Playing on their terms
Your biggest mistake being your first serious error of judgement in business is a learning curve that Phil Riley, former chief executive of Chrysalis Radio, is familiar with.
“I’d set up a company to make short, pre-recorded music features for radio stations – I had demos made, got them cleared for transmission, but outsourced the sponsorship sales to a third-party sales house,” he says.
“Don’t fear failure or making a mistake, as long as you can learn from it and move forward”
Steve King, CEO, Black Swan
“I was a tiny part of their business so they simply didn’t focus on getting any sales. I had to close the business down in the end and I’ve tried very hard never to let third-party sales houses have a dominant say in my businesses since then without putting in place really stringent service terms, normally including some form of revenue guarantee or performance clause with penalties for failure to deliver.
“If you’re going to pay people a substantial portion of your revenue for representing you, try to make sure it’s on your terms – not theirs, and the time to set that up is before you sign the deal.”
Slow to take action
Mistakes aren’t restricted to the early planning stages – sometimes inaction over a lack of judgement can have consequences throughout your enterprise.
Sarat Pediredla, CEO of App designer Hedgehog Lab, says: “I think one of the biggest mistakes I made was to put faith and backing into a team member, despite everyone else telling me how disruptive they were and the impact it was having on the company and wider team morale,” he says.
“It baffled a lot of my other team members that I couldn’t see the obvious but I felt like it was my responsibility and, if I tried hard enough, I could fix the problem. But the whole episode ended very badly with this team member leaving – with extreme animosity on both sides.
“The reason I’m glad it happened was it has really helped me realign my expectations around questioning everything I hear as a leader and ensure I follow my gut.”

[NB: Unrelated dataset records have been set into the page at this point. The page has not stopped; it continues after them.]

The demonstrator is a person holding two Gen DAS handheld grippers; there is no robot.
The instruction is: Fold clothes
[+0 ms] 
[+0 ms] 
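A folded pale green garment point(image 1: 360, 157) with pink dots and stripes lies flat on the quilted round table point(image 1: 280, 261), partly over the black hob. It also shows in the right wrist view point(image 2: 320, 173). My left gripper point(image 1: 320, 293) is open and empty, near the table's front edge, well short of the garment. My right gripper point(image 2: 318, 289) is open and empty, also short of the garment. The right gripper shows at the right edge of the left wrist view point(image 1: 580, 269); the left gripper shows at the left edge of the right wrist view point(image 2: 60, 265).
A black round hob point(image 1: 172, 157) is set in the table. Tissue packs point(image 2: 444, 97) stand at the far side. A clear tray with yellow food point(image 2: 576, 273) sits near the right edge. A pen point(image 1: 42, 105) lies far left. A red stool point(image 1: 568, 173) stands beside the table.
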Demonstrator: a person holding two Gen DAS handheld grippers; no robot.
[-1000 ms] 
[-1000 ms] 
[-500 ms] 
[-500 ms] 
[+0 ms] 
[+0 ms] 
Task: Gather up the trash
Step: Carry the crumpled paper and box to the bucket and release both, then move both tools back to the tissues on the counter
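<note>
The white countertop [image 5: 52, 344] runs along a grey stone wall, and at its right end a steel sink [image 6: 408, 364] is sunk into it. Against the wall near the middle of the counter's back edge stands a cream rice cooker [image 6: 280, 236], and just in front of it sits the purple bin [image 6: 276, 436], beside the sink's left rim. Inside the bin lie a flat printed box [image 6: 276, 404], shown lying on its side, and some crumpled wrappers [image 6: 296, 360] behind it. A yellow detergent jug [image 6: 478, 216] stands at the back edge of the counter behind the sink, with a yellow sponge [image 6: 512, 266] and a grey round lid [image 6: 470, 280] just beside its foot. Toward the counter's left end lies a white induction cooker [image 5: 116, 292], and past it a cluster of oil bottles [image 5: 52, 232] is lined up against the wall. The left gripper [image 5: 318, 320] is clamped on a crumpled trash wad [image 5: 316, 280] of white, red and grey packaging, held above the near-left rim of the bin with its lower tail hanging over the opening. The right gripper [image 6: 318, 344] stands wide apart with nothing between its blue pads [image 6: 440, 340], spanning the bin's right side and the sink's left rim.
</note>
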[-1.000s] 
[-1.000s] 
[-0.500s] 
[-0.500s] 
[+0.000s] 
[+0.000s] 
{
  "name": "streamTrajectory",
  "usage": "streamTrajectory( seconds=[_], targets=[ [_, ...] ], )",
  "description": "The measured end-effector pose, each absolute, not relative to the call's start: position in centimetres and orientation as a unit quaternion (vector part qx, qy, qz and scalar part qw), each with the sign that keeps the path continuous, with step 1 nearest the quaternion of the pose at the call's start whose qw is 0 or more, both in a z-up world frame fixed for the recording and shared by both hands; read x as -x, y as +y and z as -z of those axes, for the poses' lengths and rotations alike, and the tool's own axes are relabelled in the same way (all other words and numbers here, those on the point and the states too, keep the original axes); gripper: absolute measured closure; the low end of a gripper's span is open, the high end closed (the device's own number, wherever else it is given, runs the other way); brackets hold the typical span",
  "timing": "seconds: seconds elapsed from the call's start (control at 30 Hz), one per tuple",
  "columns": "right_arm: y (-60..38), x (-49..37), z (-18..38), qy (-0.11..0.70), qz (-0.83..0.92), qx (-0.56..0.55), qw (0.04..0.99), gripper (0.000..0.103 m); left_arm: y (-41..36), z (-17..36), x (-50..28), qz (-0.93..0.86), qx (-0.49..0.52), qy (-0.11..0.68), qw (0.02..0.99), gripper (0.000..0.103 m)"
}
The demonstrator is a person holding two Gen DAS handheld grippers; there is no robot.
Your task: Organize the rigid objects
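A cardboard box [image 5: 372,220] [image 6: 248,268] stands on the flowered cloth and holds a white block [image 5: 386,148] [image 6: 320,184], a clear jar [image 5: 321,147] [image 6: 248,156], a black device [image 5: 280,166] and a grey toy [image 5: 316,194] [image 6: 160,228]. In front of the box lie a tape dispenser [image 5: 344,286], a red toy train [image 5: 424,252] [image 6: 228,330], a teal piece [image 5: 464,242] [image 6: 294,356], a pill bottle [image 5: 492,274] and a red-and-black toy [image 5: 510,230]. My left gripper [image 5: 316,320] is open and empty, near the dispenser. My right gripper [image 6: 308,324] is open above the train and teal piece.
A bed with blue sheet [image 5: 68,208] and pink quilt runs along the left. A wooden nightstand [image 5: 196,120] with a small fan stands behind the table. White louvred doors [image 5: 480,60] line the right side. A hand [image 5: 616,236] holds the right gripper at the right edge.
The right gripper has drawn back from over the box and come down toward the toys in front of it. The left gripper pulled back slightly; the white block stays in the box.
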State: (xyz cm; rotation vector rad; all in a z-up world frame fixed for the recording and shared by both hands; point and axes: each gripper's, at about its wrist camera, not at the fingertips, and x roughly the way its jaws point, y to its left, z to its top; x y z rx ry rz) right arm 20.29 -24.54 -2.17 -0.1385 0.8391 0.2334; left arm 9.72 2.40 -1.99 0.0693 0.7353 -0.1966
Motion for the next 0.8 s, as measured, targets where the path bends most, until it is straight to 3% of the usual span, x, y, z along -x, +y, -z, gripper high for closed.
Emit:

Pediredla adds that the episode has caused him to be more decisive and take action swiftly when he recognises a problem. “In the past, I was too slow to respond to issues, either burying my head in the sand hoping they would go away or trying in futility to resolve them,” he says.
“Now, I take a much harder but fair approach to resolving problems quickly before they fester.”
Open to change
Dave Matthews, owner of the Magic Alley attraction in Stratford-upon-Avon, first set his business up as Creaky Cauldron in London in the late 1980s, which, upon reflection, began with a branding error.
“The premises that I took on was the basement of a building just off the Greenwich High Road,” he says. “You went through a big iron gate, into a small door in the side of the building and down a few stairs to where the basement suddenly opened up in front of you – appearing to stretch on forever.”
Visitors would constantly refer to Matthews’ fledgling business as “Magic Alley” because of the interesting location, completely ignoring its correct name. It was at that point Dave realised his first mistake was a big one – he’d given his business the wrong name.
“It was quite infuriating at the time because that’s not who we were,” he says. “But it became established and that’s who we became and we’ve never looked back.”
Feel the fear
For digital entrepreneur Michael Tobin OBE, the fear of making mistakes often became a mistake in itself. Tobin led the FTSE 250 company Telecity for a decade, but around that appointment his hopping from boardroom to boardroom as a serial non-executive director always triggered doubts about his own ability.
“Every time I quit a job and moved on to the next thing I was faced with the fear of the unknown, and sometimes it felt like I was making a serious mistake,” he says.
“But the mistake I was actually making was giving in to the fear of failure because, certainly on reflection, it was always the right move to move on as I didn’t always have the right people around me.
“The lesson I took from those experiences was to always surround yourself with the best people you can find and afford ¬– they will make you a success.”